### Exercise data
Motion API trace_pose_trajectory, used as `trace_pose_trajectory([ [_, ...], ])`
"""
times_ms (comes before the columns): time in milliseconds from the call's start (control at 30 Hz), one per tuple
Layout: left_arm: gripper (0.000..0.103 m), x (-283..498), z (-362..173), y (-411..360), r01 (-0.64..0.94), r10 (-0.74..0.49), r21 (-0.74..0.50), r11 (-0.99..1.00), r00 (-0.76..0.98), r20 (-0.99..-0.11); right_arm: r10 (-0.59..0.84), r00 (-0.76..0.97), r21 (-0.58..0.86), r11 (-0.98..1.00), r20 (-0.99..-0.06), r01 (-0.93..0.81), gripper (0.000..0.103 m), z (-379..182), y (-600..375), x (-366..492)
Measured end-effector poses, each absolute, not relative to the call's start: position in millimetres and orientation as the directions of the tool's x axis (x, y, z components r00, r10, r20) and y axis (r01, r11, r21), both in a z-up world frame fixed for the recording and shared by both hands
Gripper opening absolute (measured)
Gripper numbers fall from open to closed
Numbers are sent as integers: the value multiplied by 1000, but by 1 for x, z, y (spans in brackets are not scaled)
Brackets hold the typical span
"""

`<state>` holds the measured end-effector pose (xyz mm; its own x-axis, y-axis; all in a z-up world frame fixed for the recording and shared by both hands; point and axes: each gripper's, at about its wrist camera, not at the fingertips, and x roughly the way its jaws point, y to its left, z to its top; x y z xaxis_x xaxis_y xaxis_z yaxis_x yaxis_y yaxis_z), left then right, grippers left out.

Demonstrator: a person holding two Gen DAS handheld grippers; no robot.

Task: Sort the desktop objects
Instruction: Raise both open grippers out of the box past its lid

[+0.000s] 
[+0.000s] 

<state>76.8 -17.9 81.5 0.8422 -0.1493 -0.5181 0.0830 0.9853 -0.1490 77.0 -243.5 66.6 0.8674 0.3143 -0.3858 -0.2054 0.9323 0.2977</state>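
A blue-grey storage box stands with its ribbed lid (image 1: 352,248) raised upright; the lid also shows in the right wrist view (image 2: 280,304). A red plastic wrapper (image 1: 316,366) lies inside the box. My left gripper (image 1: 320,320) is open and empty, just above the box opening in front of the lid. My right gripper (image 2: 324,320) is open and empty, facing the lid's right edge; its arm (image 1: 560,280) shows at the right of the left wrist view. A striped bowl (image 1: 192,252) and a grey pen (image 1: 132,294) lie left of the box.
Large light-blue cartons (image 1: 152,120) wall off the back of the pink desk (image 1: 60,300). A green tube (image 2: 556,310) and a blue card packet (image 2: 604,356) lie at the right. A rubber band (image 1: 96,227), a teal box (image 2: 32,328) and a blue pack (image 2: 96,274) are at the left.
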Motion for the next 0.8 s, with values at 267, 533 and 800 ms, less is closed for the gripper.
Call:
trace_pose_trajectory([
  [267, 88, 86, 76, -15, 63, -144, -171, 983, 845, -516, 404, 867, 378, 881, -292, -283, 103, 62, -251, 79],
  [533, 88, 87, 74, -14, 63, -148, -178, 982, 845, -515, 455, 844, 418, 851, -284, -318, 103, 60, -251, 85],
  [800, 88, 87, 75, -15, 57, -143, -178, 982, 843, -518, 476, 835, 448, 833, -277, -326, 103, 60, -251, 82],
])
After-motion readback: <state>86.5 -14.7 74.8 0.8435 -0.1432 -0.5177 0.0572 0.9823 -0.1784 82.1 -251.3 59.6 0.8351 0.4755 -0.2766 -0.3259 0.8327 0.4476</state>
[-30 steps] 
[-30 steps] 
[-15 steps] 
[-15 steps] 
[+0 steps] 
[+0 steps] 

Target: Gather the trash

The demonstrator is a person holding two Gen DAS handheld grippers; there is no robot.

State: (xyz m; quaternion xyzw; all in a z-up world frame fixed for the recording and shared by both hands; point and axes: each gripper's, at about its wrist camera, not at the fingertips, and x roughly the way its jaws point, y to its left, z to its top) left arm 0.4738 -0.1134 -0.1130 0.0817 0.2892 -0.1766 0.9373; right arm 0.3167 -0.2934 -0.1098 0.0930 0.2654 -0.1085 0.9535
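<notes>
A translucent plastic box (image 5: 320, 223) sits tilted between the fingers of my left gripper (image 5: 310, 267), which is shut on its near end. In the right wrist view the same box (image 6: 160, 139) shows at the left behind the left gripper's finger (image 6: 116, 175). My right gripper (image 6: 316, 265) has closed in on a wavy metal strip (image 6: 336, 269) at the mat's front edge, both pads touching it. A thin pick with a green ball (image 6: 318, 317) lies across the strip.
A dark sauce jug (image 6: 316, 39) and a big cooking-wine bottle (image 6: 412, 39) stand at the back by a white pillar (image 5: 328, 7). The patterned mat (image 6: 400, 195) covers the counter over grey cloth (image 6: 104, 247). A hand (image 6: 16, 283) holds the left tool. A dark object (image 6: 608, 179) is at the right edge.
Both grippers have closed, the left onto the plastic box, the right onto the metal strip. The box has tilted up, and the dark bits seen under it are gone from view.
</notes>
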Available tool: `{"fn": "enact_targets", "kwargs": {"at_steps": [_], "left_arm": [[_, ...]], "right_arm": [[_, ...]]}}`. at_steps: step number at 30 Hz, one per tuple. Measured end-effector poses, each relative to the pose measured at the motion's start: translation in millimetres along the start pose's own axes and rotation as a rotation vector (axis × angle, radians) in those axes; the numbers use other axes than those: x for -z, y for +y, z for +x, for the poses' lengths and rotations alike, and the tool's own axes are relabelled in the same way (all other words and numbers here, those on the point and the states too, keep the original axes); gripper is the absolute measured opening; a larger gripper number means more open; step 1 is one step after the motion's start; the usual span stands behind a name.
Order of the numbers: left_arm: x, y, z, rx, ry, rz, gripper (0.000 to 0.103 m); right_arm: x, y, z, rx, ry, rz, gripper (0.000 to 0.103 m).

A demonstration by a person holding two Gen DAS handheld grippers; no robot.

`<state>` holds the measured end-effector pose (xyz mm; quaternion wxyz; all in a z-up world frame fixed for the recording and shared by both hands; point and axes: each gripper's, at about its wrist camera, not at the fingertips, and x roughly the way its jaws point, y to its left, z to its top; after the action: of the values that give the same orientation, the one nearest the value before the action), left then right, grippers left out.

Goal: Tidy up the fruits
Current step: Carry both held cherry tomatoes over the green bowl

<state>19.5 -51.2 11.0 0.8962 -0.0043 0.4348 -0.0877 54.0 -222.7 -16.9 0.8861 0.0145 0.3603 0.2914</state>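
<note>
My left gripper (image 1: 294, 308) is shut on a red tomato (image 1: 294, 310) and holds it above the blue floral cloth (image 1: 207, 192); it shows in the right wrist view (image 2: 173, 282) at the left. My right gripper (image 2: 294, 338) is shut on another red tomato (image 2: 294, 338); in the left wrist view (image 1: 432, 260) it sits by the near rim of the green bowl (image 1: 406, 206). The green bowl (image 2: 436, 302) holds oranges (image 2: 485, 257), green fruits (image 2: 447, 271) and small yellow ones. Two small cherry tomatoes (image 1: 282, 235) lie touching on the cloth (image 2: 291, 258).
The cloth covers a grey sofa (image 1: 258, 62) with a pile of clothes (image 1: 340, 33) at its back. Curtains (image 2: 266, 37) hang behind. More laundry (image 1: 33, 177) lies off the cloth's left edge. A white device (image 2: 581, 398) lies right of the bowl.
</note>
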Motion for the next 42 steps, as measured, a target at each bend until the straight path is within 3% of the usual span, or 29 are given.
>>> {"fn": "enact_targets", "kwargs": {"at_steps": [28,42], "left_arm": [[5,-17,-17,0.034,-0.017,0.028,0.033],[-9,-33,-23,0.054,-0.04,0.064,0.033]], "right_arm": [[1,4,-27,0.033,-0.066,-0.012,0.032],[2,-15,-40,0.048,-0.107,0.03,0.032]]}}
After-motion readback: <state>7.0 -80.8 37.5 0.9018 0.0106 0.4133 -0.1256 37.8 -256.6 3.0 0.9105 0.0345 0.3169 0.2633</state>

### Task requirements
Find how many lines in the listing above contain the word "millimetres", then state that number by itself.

### Output of the task
2